Talk-show queen takes tumble as millions jeer.
Nora Bridges is a wildly popular radio spokesperson for family-first virtues, but her loyal listeners don't know that she walked out on her husband and teenaged daughters years ago and didn't look back. Now that a former lover has sold racy pix of naked Nora and horny himself to a national tabloid, her estranged daughter Ruby, an unsuccessful stand-up comic in Los Angeles, has been approached to pen a tell-all. Greedy for the fat fee she's been promised, Ruby agrees and heads for the San Juan Islands, eager to get reacquainted with the mom she plans to betray. Once in the family homestead, nasty Ruby alternately sulks and glares at her mother, who is temporarily wheelchair-bound as a result of a post-scandal car crash. Uncaring, Ruby begins writing her side of the story when she's not strolling on the beach with former sweetheart Dean Sloan, the son of wealthy socialites who basically ignored him and his gay brother Eric. Eric, now dying of cancer and also in a wheelchair, has returned to the island.
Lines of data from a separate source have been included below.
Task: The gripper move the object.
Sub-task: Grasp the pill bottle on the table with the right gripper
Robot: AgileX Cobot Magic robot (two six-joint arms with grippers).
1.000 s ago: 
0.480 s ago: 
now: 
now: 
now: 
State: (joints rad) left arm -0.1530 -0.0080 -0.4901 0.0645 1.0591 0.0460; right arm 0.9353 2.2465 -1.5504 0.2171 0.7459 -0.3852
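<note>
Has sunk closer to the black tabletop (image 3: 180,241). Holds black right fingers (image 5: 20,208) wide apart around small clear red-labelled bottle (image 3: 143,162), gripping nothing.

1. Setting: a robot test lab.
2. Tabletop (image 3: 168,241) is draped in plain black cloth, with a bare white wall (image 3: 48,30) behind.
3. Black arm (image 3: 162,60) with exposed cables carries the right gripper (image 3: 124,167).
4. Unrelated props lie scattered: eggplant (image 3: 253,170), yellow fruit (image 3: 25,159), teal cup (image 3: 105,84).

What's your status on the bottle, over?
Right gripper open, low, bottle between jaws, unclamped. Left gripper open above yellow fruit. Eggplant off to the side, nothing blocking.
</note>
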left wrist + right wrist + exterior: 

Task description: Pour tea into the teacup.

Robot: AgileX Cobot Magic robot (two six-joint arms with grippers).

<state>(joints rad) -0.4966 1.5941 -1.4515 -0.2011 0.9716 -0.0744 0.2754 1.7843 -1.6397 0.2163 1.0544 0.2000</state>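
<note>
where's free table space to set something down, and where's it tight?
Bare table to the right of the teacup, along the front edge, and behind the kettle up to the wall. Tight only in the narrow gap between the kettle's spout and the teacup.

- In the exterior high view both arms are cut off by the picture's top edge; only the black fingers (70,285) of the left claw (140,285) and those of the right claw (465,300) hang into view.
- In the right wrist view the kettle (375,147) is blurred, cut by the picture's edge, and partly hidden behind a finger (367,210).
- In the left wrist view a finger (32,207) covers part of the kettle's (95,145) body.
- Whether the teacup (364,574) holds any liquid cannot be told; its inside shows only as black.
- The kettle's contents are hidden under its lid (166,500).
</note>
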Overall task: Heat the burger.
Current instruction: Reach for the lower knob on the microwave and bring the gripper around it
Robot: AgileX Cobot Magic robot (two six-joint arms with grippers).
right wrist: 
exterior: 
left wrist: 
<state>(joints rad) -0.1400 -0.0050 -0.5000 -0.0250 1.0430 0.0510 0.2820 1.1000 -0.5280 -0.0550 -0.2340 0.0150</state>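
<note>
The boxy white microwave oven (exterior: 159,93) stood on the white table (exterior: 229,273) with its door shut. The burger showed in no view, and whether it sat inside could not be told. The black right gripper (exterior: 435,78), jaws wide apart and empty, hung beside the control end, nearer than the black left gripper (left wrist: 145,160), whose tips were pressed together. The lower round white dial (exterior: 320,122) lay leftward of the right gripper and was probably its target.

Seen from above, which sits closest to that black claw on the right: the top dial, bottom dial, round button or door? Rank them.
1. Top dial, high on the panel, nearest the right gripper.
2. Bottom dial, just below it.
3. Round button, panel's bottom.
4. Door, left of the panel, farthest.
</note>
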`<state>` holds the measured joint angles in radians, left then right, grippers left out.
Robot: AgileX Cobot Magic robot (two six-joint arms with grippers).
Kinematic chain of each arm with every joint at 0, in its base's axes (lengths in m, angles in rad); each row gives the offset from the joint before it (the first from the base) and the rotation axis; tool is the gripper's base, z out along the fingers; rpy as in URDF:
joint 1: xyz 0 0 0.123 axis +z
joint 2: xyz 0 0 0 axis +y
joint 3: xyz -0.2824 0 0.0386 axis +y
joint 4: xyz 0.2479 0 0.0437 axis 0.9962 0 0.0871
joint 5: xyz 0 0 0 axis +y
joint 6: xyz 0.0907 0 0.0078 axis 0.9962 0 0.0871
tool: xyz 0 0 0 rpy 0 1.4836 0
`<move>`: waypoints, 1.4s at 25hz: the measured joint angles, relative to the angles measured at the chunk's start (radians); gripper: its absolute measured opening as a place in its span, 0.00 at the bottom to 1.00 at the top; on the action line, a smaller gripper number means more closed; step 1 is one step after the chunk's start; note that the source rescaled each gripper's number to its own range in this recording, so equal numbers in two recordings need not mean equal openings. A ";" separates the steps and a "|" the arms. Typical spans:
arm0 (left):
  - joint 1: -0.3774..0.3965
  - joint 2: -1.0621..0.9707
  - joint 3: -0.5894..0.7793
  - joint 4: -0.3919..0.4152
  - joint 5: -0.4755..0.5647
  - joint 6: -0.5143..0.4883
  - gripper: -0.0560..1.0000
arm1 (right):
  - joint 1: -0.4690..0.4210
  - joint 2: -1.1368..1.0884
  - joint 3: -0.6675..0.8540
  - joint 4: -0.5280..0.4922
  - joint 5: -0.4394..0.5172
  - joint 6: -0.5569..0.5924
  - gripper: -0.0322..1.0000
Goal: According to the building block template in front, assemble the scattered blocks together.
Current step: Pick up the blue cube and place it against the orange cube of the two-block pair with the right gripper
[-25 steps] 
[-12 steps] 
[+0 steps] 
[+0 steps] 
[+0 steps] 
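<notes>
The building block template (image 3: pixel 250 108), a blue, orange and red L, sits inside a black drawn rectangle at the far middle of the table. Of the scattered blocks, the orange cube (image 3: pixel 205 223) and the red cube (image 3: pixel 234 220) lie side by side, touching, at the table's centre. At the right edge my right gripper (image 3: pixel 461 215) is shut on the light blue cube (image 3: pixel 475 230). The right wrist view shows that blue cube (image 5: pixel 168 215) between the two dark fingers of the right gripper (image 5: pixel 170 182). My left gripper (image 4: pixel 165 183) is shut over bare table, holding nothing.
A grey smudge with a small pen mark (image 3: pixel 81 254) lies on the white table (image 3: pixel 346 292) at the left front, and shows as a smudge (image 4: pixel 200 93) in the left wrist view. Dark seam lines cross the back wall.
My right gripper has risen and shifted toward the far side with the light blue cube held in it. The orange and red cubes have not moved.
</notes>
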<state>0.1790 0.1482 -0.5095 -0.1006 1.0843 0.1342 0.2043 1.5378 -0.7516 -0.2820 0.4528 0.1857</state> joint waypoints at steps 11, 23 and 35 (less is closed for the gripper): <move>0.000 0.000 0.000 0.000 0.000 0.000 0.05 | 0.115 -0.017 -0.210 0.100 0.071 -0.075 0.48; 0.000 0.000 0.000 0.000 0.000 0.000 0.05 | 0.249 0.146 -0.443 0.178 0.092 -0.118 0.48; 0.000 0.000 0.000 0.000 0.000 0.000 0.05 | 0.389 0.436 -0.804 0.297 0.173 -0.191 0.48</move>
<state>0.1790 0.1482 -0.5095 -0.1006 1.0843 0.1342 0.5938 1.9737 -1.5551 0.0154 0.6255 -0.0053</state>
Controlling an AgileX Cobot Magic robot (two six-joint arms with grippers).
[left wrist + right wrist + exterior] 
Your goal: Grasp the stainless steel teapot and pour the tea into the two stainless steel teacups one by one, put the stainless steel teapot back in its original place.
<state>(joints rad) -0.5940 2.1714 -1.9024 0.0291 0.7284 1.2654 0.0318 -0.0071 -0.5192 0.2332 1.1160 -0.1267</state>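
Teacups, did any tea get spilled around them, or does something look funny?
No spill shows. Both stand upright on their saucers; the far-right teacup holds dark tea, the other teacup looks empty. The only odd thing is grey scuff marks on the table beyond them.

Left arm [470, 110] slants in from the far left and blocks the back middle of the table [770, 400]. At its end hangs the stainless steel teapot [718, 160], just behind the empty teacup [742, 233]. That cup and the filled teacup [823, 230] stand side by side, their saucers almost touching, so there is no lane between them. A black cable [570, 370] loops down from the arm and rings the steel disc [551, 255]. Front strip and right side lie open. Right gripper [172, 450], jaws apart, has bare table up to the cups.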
This dismal threesome catch up on old times, recalling their childhood idylls on the island. After Ruby's perfect big sister Caroline shows up, there's another round of heartfelt talk. Nora gradually reveals the truth about her unloving husband and her late father's alcoholism, which led her to seek the approval of others at the cost of her own peace of mind. And so on. Ruby is aghast to discover that she doesn't know everything after all, but Dean offers her subdued comfort. Happy endings await almost everyone—except for readers of this nobly preachy snifflefest.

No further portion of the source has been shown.